What is being asked —
Give the listing below again in full, exactly as written.

Exercise data —
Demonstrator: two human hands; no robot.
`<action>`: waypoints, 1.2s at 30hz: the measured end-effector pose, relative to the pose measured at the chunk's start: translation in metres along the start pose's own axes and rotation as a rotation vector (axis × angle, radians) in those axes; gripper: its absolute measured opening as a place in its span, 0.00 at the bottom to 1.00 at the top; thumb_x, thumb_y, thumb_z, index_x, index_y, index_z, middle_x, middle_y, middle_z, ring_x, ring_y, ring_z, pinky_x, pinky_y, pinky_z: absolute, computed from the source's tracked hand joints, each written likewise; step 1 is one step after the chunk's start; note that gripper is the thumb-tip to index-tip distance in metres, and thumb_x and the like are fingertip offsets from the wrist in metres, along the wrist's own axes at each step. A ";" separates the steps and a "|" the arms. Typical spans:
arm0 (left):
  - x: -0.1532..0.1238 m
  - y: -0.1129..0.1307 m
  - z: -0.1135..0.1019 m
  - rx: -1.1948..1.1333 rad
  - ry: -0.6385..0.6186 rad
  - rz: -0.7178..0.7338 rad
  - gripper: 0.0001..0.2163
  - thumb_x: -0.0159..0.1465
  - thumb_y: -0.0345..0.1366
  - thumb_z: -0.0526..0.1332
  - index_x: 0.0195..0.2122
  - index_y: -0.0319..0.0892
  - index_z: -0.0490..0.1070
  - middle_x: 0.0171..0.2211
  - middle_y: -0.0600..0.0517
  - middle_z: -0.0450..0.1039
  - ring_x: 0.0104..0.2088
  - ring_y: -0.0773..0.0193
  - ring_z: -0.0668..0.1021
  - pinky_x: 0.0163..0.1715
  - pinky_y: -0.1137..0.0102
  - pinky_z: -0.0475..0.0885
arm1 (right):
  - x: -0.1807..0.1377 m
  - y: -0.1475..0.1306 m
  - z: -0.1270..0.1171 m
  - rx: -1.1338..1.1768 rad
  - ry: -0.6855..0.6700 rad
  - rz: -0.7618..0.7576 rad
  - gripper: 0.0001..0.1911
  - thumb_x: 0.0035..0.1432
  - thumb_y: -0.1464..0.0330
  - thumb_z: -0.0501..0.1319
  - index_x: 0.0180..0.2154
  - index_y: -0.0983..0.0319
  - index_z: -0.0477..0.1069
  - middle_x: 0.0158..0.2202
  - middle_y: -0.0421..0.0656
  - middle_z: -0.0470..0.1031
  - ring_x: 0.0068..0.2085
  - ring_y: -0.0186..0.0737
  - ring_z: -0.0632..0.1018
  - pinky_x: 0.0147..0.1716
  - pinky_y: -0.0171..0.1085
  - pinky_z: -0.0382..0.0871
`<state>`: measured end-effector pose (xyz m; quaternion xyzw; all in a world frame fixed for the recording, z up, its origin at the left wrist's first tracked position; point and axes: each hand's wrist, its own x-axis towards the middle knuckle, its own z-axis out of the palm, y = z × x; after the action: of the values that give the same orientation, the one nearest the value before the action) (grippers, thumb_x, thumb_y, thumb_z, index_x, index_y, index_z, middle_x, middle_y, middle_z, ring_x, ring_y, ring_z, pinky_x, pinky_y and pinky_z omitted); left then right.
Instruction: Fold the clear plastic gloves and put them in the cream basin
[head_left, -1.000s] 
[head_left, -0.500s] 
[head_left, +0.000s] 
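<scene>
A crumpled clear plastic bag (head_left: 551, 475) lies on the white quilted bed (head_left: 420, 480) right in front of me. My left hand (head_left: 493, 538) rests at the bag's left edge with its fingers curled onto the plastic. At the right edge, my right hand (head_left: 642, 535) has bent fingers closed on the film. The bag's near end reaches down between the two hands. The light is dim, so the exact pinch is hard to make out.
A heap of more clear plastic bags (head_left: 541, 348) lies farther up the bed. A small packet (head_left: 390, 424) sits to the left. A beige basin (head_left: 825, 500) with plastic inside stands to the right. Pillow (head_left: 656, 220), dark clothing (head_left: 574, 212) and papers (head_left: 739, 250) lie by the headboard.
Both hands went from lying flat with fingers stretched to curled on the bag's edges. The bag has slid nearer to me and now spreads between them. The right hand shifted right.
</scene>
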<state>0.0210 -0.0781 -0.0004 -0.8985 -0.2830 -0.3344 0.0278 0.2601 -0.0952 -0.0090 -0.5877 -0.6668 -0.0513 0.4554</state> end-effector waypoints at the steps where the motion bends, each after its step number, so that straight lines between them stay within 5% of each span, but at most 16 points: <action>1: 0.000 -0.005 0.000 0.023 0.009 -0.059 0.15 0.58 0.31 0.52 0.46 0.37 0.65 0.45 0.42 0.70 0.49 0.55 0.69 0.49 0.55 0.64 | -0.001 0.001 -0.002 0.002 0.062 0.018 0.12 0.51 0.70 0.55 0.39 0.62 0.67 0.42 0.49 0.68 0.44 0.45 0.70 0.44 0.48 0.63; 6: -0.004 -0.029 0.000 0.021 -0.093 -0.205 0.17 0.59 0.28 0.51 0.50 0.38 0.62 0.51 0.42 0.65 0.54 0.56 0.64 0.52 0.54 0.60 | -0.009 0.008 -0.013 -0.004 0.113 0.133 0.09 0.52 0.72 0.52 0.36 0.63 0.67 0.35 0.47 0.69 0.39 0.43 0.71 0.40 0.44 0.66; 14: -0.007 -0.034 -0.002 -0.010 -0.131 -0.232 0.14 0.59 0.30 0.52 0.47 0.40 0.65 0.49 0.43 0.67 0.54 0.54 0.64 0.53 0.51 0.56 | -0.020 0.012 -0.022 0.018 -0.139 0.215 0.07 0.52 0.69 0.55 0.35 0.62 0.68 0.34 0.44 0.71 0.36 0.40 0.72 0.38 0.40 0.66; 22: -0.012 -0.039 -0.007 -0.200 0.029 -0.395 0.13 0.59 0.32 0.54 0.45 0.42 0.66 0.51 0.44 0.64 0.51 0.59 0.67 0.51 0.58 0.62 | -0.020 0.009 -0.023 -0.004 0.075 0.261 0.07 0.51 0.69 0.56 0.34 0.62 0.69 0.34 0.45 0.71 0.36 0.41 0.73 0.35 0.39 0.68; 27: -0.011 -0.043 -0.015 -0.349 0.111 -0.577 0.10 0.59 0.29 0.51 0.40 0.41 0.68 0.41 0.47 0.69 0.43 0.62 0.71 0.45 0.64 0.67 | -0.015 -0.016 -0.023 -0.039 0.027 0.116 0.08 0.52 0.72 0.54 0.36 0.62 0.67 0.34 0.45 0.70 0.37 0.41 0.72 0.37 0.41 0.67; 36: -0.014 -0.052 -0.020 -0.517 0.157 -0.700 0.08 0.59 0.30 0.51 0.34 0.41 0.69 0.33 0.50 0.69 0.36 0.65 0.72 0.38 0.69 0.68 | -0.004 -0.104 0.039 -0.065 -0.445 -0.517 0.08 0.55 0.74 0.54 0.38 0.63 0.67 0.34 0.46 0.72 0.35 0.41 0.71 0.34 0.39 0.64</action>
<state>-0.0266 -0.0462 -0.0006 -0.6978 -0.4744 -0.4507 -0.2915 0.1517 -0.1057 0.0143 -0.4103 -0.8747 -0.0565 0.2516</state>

Written answer —
Demonstrator: two human hands; no robot.
`<action>`: waypoints, 1.2s at 30hz: the measured end-effector pose, relative to the pose measured at the chunk's start: translation in metres along the start pose's own axes and rotation as a rotation vector (axis × angle, radians) in those axes; gripper: its absolute measured opening as a place in its span, 0.00 at the bottom to 1.00 at the top; thumb_x, thumb_y, thumb_z, index_x, index_y, index_z, middle_x, middle_y, middle_z, ring_x, ring_y, ring_z, pinky_x, pinky_y, pinky_z: absolute, computed from the source's tracked hand joints, each written likewise; step 1 is one step after the chunk's start; note that gripper is the thumb-tip to index-tip distance in metres, and thumb_x and the like are fingertip offsets from the wrist in metres, along the wrist's own axes at each step. A ";" separates the steps and a "|" the arms. Typical spans:
arm0 (left):
  - x: -0.1532..0.1238 m
  - y: -0.1129..0.1307 m
  - z: -0.1135..0.1019 m
  - rx: -1.1948..1.1333 rad
  - ry: -0.6385..0.6186 rad
  - rz: -0.7178..0.7338 rad
  - gripper: 0.0001..0.2163
  - thumb_x: -0.0159..0.1465
  - thumb_y: -0.0345..0.1366
  - thumb_z: -0.0526..0.1332
  - index_x: 0.0195..0.2122
  - index_y: -0.0319..0.0892
  - index_z: -0.0490..0.1070
  - middle_x: 0.0171..0.2211
  - middle_y: -0.0600..0.0517
  - middle_z: -0.0450..0.1039
  - ring_x: 0.0104..0.2088
  - ring_y: -0.0773..0.0193
  - ring_z: -0.0668..0.1021
  - pinky_x: 0.0163..0.1715
  - pinky_y: -0.1137..0.0102
  - pinky_z: -0.0475..0.0885
arm1 (right):
  - x: -0.1807..0.1377 m
  - y: -0.1475..0.1306 m
  - z: -0.1270..0.1171 m
  - rx: -1.1338..1.1768 rad
  - ry: -0.6855..0.6700 rad
  - rz: -0.7618..0.7576 rad
  - gripper: 0.0001..0.1911
  - thumb_x: 0.0035..0.1432
  - thumb_y: -0.1464..0.0330
  - thumb_z: -0.0501..0.1319
  - index_x: 0.0180..0.2154
  - index_y: -0.0983..0.0319
  - index_z: -0.0477..0.1069
  - middle_x: 0.0158..0.2202
  - middle_y: -0.0421..0.0656
  - middle_z: -0.0470..0.1031
  - ring_x: 0.0068..0.2085
  - ring_y: -0.0186..0.0737
  - ring_z: -0.0632..0.1018
  - pinky_x: 0.0147..0.1716
  - pinky_y: -0.0171..0.1085
  - pinky_z: -0.0382..0.0871
`<state>`: measured end-effector pose (xyz m; quaternion xyzw; all in a world frame fixed for the recording, z up, its origin at the left wrist's first tracked position; point and axes: each hand's wrist, its own x-axis towards the middle knuckle, its own z-axis out of the palm, y = z × x; after the action: of the values that give the same orientation, the one nearest the value before the action) (grippers, thumb_x, thumb_y, thumb_z, index_x, index_y, index_z, middle_x, middle_y, middle_z, ring_x, ring_y, ring_z, pinky_x, pinky_y and pinky_z omitted); left then right.
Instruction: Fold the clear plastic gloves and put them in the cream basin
[head_left, -1.000s] 
[head_left, -0.500s] 
[head_left, +0.000s] 
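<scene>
A crumpled clear plastic bag (head_left: 551, 475) lies on the white quilted bed (head_left: 420, 480) right in front of me. My left hand (head_left: 493, 538) rests at the bag's left edge with its fingers curled onto the plastic. At the right edge, my right hand (head_left: 642, 535) has bent fingers closed on the film. The bag's near end reaches down between the two hands. The light is dim, so the exact pinch is hard to make out.
A heap of more clear plastic bags (head_left: 541, 348) lies farther up the bed. A small packet (head_left: 390, 424) sits to the left. A beige basin (head_left: 825, 500) with plastic inside stands to the right. Pillow (head_left: 656, 220), dark clothing (head_left: 574, 212) and papers (head_left: 739, 250) lie by the headboard.
Both hands went from lying flat with fingers stretched to curled on the bag's edges. The bag has slid nearer to me and now spreads between them. The right hand shifted right.
</scene>
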<state>0.0210 -0.0781 -0.0004 -0.8985 -0.2830 -0.3344 0.0278 0.2601 -0.0952 -0.0090 -0.5877 -0.6668 -0.0513 0.4554</state> end-effector waypoints at the steps where the motion bends, each after its step number, so that straight lines between them stay within 5% of each span, but at most 16 points: <action>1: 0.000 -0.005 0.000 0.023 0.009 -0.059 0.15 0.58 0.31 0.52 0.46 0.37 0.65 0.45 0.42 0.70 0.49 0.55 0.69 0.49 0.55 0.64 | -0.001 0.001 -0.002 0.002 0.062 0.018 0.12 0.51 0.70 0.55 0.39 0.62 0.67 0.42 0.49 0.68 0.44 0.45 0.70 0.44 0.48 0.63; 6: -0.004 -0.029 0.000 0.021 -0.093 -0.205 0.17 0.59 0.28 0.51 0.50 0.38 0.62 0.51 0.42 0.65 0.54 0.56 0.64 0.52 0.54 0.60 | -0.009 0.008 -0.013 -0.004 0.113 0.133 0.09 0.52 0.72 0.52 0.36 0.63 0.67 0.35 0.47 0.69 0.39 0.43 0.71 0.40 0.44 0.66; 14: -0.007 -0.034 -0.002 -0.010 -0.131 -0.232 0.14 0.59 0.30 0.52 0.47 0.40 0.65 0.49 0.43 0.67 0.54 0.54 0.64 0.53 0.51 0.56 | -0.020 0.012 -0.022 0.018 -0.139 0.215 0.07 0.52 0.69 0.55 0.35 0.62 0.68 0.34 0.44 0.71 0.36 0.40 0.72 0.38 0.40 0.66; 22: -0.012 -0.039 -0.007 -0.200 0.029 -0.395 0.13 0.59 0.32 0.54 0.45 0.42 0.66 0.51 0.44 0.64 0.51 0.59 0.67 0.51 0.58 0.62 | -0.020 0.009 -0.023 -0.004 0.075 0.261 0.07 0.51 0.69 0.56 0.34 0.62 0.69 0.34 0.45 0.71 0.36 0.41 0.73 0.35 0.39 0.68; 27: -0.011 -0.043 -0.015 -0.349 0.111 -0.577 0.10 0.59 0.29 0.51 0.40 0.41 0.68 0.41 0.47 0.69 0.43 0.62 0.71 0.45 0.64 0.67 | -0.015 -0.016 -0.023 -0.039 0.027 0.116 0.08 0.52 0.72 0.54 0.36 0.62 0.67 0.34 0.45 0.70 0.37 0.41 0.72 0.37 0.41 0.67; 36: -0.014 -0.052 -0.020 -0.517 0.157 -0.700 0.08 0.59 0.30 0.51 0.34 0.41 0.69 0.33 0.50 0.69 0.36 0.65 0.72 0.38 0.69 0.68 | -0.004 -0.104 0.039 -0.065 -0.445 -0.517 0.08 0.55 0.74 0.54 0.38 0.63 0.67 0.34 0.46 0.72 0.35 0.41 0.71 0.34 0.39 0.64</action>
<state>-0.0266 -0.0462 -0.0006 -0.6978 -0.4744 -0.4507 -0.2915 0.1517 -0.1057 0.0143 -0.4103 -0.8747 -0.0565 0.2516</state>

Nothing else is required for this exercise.